Après que Matthew soit descendu, je le suivis, la mâchoire presque tombant au sol. Le grand bâtiment blanc de quatre étages ressemblait à quelque chose sorti des magazines. Un parfum suave attira mon attention sur les côtés, des buissons de roses soigneusement taillés ornaient le jardin tandis que le ciel du soir, embrasé par les derniers rayons du soleil couchant, projetait une lueur chaude et orangée dessus.
"Je crois que j'ai vu une mouche entrer dans ta bouche," murmura Matt, me sortant de ma transe.
Je le regardai, la bouche toujours ouverte. "C'est tellement beau," m'extasiai-je.
Il sourit. "Bienvenue au Manoir des Kings, Madame King !"
Le nouveau nom me frappa comme un coup de poing, brisant mon ravissement et me rappelant la réalité. Peu importe la beauté de cet endroit, les habitants à l'intérieur ne me rappelaient que des monstres de cauchemars.
En approchant du porche, une femme se tenant à la grande porte double en bois nous accueillit avec un sourire chaleureux sur son visage rond et couvert de taches de rousseur.
"Bienvenue, madame." Elle s'écarta pour nous laisser entrer.
"Merci." Je fronçai les sourcils. Madame?
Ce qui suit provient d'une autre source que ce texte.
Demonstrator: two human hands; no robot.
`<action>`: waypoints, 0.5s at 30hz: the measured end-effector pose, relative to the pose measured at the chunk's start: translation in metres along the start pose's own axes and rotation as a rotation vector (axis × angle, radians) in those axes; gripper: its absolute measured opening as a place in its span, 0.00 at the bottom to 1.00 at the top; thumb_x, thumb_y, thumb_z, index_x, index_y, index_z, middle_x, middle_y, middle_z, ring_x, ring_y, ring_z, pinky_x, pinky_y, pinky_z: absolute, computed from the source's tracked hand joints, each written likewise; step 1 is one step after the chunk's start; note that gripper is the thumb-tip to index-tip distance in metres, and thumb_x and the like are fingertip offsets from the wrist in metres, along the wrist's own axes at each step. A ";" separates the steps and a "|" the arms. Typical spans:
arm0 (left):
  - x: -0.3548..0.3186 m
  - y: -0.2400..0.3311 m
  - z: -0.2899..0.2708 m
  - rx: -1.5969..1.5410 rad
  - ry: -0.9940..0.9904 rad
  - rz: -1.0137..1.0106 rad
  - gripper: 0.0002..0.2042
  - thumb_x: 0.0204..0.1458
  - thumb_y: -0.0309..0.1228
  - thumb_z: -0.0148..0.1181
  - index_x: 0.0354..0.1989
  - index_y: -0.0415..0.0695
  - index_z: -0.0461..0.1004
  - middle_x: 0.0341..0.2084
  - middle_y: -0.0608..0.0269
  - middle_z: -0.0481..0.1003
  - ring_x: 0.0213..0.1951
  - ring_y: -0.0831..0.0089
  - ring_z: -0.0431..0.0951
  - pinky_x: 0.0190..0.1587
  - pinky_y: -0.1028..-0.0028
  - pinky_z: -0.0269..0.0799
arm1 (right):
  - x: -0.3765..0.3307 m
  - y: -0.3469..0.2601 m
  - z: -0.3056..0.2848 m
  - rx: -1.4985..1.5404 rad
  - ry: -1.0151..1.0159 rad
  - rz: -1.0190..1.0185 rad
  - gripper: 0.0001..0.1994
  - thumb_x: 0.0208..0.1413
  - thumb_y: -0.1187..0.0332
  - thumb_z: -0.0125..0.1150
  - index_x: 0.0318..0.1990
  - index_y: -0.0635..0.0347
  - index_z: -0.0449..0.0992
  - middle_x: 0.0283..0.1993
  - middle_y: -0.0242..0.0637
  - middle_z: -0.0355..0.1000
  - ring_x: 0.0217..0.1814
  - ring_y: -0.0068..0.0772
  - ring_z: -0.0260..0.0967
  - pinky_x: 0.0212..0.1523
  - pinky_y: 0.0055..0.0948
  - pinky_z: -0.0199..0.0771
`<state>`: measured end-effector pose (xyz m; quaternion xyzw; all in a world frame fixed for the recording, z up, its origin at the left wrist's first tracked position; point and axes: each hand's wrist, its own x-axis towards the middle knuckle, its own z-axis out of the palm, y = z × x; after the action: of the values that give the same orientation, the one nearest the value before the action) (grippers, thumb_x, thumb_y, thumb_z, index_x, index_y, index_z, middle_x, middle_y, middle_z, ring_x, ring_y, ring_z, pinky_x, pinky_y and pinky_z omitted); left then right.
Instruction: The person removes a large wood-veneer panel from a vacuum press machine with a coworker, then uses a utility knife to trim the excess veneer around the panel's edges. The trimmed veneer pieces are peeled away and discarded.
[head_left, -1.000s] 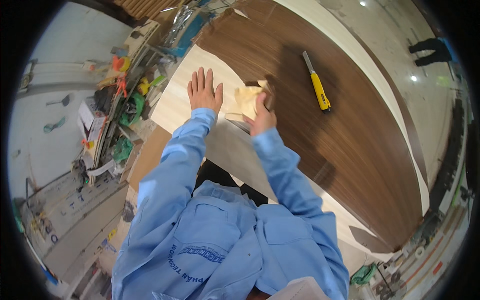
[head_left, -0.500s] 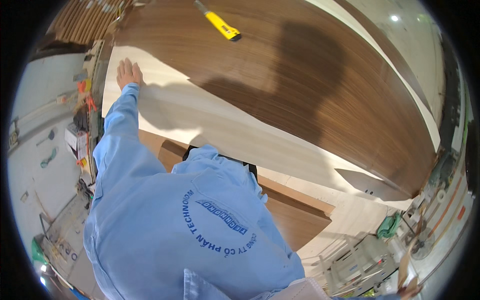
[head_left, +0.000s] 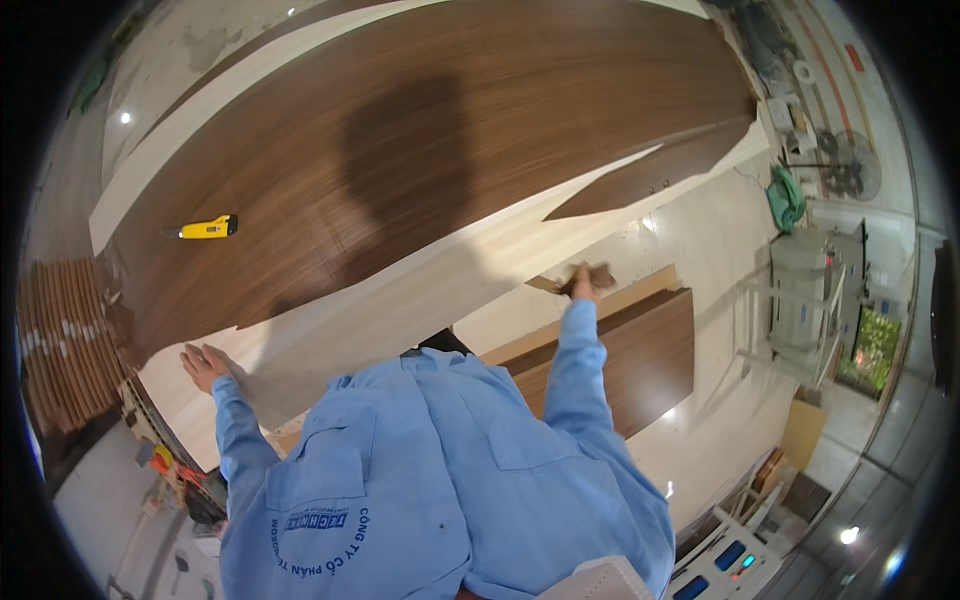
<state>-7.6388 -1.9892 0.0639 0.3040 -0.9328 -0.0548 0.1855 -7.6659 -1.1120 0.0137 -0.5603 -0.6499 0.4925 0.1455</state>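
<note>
My left hand [head_left: 205, 367] lies flat on the pale sheet [head_left: 400, 290], near its left end, fingers stretched out. The pale sheet shows along the near side of a large, dark brown wood-grain sheet [head_left: 520, 110] with an uneven edge. My right hand [head_left: 582, 286] is closed on a crumpled brown piece [head_left: 600, 272], past the pale sheet's near edge. Motion blurs that piece, and I cannot tell its material. A yellow utility knife [head_left: 207, 228] rests on the brown sheet at the left, untouched. A pointed brown flap [head_left: 650, 175] lies at the right end.
Brown boards [head_left: 645, 350] lie below, right of my body. Several stacked brown strips [head_left: 65, 335] stand at the far left. Grey equipment with a pale frame [head_left: 805, 295], a green cloth [head_left: 786, 198] and a fan [head_left: 850, 165] are at the right.
The view has swung to the right. My right hand has come from the lower right edge toward the pale sheet, carrying the brown piece. My left hand stays on the pale sheet.
</note>
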 end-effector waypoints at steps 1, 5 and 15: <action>0.004 -0.009 0.001 -0.011 -0.017 0.007 0.28 0.62 0.48 0.53 0.67 0.46 0.66 0.68 0.43 0.61 0.69 0.49 0.60 0.69 0.57 0.59 | -0.005 0.015 0.019 -0.107 -0.134 0.128 0.31 0.54 0.54 0.71 0.60 0.64 0.71 0.56 0.43 0.72 0.54 0.41 0.72 0.44 0.48 0.80; 0.009 -0.027 0.013 -0.329 -0.126 -0.159 0.27 0.62 0.43 0.56 0.65 0.39 0.66 0.68 0.45 0.61 0.69 0.54 0.61 0.68 0.62 0.61 | -0.019 0.019 0.047 -0.441 -0.514 0.383 0.22 0.57 0.59 0.66 0.58 0.55 0.74 0.54 0.36 0.74 0.53 0.37 0.73 0.41 0.44 0.80; -0.009 0.035 -0.047 -0.171 0.117 0.002 0.22 0.52 0.28 0.56 0.58 0.40 0.71 0.62 0.50 0.69 0.64 0.51 0.66 0.65 0.52 0.58 | -0.183 -0.186 0.101 -0.189 -0.263 -0.981 0.13 0.60 0.68 0.64 0.51 0.61 0.77 0.47 0.38 0.77 0.46 0.31 0.74 0.42 0.26 0.73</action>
<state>-7.6329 -1.9552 0.1122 0.2889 -0.9126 -0.1165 0.2649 -7.7894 -1.2985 0.1815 -0.1336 -0.8906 0.3717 0.2255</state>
"Je suis Donna, la chef des domestiques ici."
Oh.
"Appelez-moi Ember, s'il vous plaît," dis-je en lui rendant son sourire. Elle semblait être une gentille dame. Je ne voulais pas qu'elle m'appelle madame puisqu'elle était plus âgée que moi. Ça faisait bizarre.
Je mis les pieds à l'intérieur et regardai autour de moi. Cette fois, je fis de mon mieux pour ne pas laisser ma bouche pendante et avoir l'air folle.
"Tu galères, rayon de soleil ?" murmura Matthew derrière moi, recevant un coup de coude taquin en retour. Je souris, satisfaite d'entendre un grognement.
Le vaste hall d'entrée comprenait deux grands escaliers avec des rampes en verre au milieu. Un magnifique lustre pendait du plafond. Le sol carrelé en marbre était si clair qu'on pouvait y voir son reflet, et les murs blancs étaient magnifiquement décorés de touches dorées et noires.
Un aboiement me sortit de ma contemplation. Je tournai mon regard vers la direction d'où venait le son, et il y avait deux huskies sibériens sur les marches.
Des toutous ! Une vague d'excitation parcourut mes veines, faisant disparaître toutes mes inquiétudes. Mais ma joie s'éteignit et la peur envahit mon cœur dès que ces deux-là commencèrent à courir vers moi en aboyant. Fermant les yeux, je me préparai à une morsure ou quelque chose... mais rien ne vint.
"Les copains !" cria quelqu'un, suivi d'un bruit sourd. "Aïe !"
J'ouvris les yeux pour voir Matt par terre avec les chiens au-dessus de lui, le léchant avec enthousiasme. Oh ! J'étais à la fois soulagée et jalouse. Je voulais que les toutous m'aiment comme ça aussi !
"Boomer ! Doser ! Je viens juste de vous mettre au lit !" Donna les tira de Matt. "Ils appartiennent au jeune monsieur," me dit-elle en appelant une autre domestique pour les emmener dans leur chambre. Le jeune monsieur ? Parle-t-elle de Hunter ?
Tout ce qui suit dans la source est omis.